Neydi bu büyük taarruzun getirdiği kazanımlar;
ŞÖYLE KABA -TASLAK GÖZ ATTIĞIMIZDA;
Birincisi bağımsızlıktı. Bu gün Emperyalist politikalar karşısında bağımsız bir devlet politikasına rahmet okunduğunu hepimiz yaşıyoruz, hissediyoruz .Ulusal yerli diye bir ekonomi mi, el fatiha.
BOP ‘a eş başkan olma sevdası ile, Ortadoğu bataklığının çamuruna bulaştırılmış durumdayız.
Cumhuriyet mi? Hak getire … Bildiğiniz gibi” cumhur” halk anlamında cumhuriyet” halk ideresi” anlamındadır. Allah aşkına elimizi vicdanımıza götürelim ve halk değişi ile eğri durup doğru konuşalım. Bu gün ülkemizde halk idaresi mi var? Tek kişi idaresi mi ? Bunu zaten cumhur başkanı da açık açık altını çize çize deklare etti. Fiili durumdan bahsetti Tek kişi idaresine yani başkanlık sistemine fiilen geçildiğini sadece hukuki kılıfın hazırlanması gerektiğinden bahsetti. Bu hukiki gerekçe de 2018 referandumuyla hayata geçti. Örneğin; Meclisin ittifakla onayladığı İstanbul sözleşmesi tek kişi kararnamesi ile feshedildi. ARTIK TBBMM sinde oylamaya gerek yok. Cumhur başkanlığının, KANUN HÜKMÜNDEKİ KARARNEMESİ yeterli olabiliyor.
“Yurtta barış, dünyada barış” politikası mı diyorsunuz… Ohooo onu çoktan nofrost buzdolabına koymuş, çatır çatır çatlatmışız. İç barış mı diyorsunuz? Onda da İsraili solladık, guranıma kitabıma… Silopi’ye, Cizre’ye, Varto’ya havan topları atarak, ROBOSKİ’yi bombalayarak oraları Gazz leştirerek parçalanan çocuk bedenlerinde iç barışı – Dersimlilerin deyimi ile – parça punçik etmişiz.
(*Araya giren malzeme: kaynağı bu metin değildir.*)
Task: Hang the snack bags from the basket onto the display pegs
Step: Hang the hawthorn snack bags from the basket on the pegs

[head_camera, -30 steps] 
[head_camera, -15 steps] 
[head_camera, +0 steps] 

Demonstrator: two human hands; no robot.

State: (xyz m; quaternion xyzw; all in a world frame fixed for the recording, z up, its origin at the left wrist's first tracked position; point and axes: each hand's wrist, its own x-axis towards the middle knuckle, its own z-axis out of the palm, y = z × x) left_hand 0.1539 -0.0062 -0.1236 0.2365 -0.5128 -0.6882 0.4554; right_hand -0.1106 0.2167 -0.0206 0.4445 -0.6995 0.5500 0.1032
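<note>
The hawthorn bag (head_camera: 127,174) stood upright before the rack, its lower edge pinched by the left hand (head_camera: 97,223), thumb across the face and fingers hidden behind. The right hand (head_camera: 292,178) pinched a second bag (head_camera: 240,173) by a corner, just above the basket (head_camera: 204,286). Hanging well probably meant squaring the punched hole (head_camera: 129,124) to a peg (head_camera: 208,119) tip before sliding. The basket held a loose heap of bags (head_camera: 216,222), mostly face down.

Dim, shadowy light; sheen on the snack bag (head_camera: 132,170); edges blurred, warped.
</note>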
Tüm komşularımızla gerginlik ve çatışma halindeyiz.
Kadına siyasal hakları vermeyle övüne durmayalım boşuna. Onu da Varto’da ölü kadın bedenini çırıl çıplak soyup, marifetmiş gibi poz vererek yerlerde, sürüklüyoruz.
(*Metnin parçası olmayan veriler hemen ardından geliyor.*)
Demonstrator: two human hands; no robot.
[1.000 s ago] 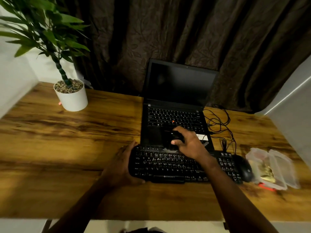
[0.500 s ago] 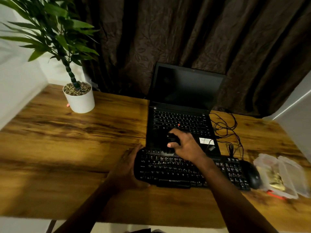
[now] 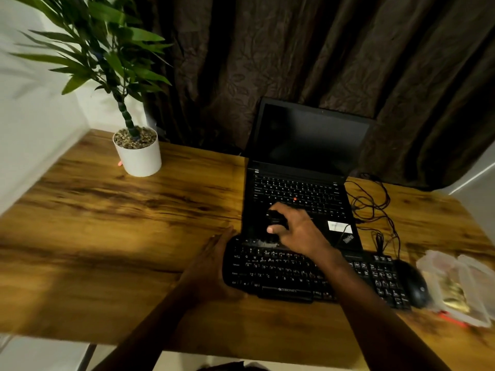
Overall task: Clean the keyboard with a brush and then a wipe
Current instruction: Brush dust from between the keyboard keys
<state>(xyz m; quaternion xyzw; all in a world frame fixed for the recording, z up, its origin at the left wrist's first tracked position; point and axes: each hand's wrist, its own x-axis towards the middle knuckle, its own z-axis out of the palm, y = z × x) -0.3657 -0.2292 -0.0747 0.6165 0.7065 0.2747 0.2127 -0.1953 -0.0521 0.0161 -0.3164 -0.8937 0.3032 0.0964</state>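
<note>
A black external keyboard (image 3: pixel 281 274) lies on the wooden desk in front of an open laptop. My right hand (image 3: pixel 300 231) grips a black brush (image 3: pixel 274 219) over the keyboard's top left rows; its bristle end meets the keys near a pale streak. My left hand (image 3: pixel 214 266) rests against the keyboard's left edge, fingers fairly straight along it. No wipe can be made out.
The black laptop (image 3: pixel 300 188) sits just behind the keyboard, screen dark. A black mouse (image 3: pixel 412 285) and a clear plastic container (image 3: pixel 460 287) lie to the right, tangled cables (image 3: pixel 375 207) behind them. A potted plant (image 3: pixel 138 151) stands far left. A dark curtain (image 3: pixel 294 62) hangs behind.
My head has shifted, so the whole scene slides right and down in view. My right hand with the brush has stayed on the keyboard's upper left rows; the left hand has stayed at the edge.
</note>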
Gülmemizden ,kahkahamıza, ne giyip giyemeyeceğimizden kaç çocuk doğurup doğuramayacağımıza. , kürtaj olup olmayacağımıza kadar erkek politikacılarca dizayn ediliyoruz.3 yaşındaki Çocuk bedenlerinden tahrkiler çıkaran, kadını et yığını olarak gören , bedenimizden yatak odamıza kadar müdahil olan vaiz yağmuru sağnak gibi.
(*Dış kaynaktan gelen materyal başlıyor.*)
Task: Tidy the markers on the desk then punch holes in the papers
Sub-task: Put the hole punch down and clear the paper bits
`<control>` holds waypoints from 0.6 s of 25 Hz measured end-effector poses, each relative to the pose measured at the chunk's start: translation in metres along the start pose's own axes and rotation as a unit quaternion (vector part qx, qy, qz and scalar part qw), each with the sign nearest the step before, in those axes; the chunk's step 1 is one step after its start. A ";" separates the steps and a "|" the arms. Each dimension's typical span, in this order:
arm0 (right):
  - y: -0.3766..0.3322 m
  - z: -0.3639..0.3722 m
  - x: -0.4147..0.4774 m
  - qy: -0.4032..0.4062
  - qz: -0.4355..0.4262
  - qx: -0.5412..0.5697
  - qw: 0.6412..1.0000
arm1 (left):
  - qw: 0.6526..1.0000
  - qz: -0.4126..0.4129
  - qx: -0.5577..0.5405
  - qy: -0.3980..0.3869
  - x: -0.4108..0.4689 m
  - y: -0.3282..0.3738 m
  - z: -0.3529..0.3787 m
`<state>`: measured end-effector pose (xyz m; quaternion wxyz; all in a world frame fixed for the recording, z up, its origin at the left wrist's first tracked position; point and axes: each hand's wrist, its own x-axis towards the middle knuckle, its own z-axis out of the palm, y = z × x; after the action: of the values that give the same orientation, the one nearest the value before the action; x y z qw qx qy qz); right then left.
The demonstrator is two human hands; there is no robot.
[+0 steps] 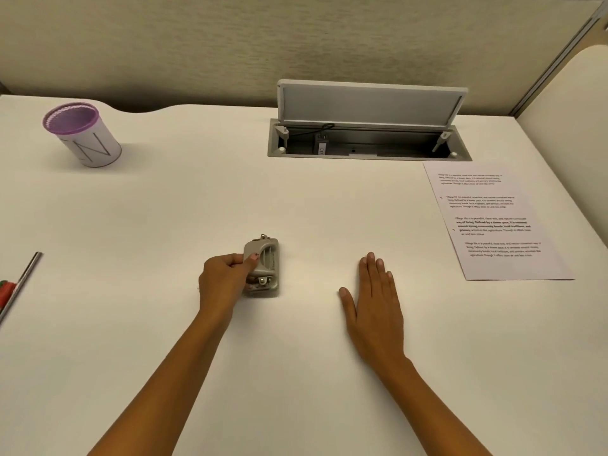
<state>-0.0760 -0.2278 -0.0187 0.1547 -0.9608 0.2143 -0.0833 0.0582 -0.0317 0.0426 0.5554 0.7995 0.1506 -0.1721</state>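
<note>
Gripping punch (pixel 263 268) with left hand (pixel 225 279) fingers, mid tabletop (pixel 296 373). Resting right hand (pixel 375 306) flat, fingers straight, empty. Not yet feeding paper (pixel 493 222), lying well apart at right. Can't judge marker step; punching likely pending.

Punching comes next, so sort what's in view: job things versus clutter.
Job: punch, gripped by left hand; paper; cup; red-green things at left edge, maybe markers.
Lying about: cable box; metal bar.
</note>
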 end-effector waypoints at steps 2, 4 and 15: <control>0.000 0.000 0.000 0.001 0.001 0.000 1.000 | 1.000 -0.006 -0.013 -0.001 0.001 0.002 -0.009; -0.001 -0.001 0.000 0.003 0.002 0.000 1.000 | 0.999 -0.008 -0.035 -0.003 0.003 0.004 -0.022; -0.001 -0.002 0.001 -0.006 0.008 0.012 1.000 | 0.997 0.001 -0.012 0.075 0.020 -0.002 -0.060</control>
<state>-0.0752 -0.2283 -0.0163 0.1684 -0.9577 0.2195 -0.0792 0.0815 0.0258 0.0518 0.5521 0.8037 0.1932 -0.1097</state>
Günde en az 5 kadın katlediliyor.o da kayıtlara geçen … kim bilir kaç kadının katli de kayıt dışıdır onu da Allah bilir? Söz yetki-karar mekanizmalarında esamemiz okunmuyor.
Ötekileştirme politikaları ile zulümlerden zulüm beğendiriliyoruz bir avuç beyaz erkek oligarşi dışında herkese.
Hatta kendilerinin yaşattıkları “acılar” bahanesiyle, 30 Ağustosu göstermelik törenlerle kutlamayı bile erteleyip eski bir cumhurbaşkanının oğlunun görkemli düğününde göbek çatlata biliyorlar. Saymakla bitmez….
Tüm bu ahval ve şerait için de dahi vazifelerden olan “30 Ağustos Zafer Bayramı“nı kutlaya biliyorsak; kutlu olsun ne diyem! Cumhuriyeti yeniden ayaklarının üzerinde oturta bildiğimiz, alınteri emeğin hakkını aldığı, kulun kula kulluk etmediği demokratik halkçı bir cumhuriyeti yeniden sağlam bir şekilde inşa edebilirsek 30 ağustosu da anlımızın akıyla kutlayacağımız günler yakındır.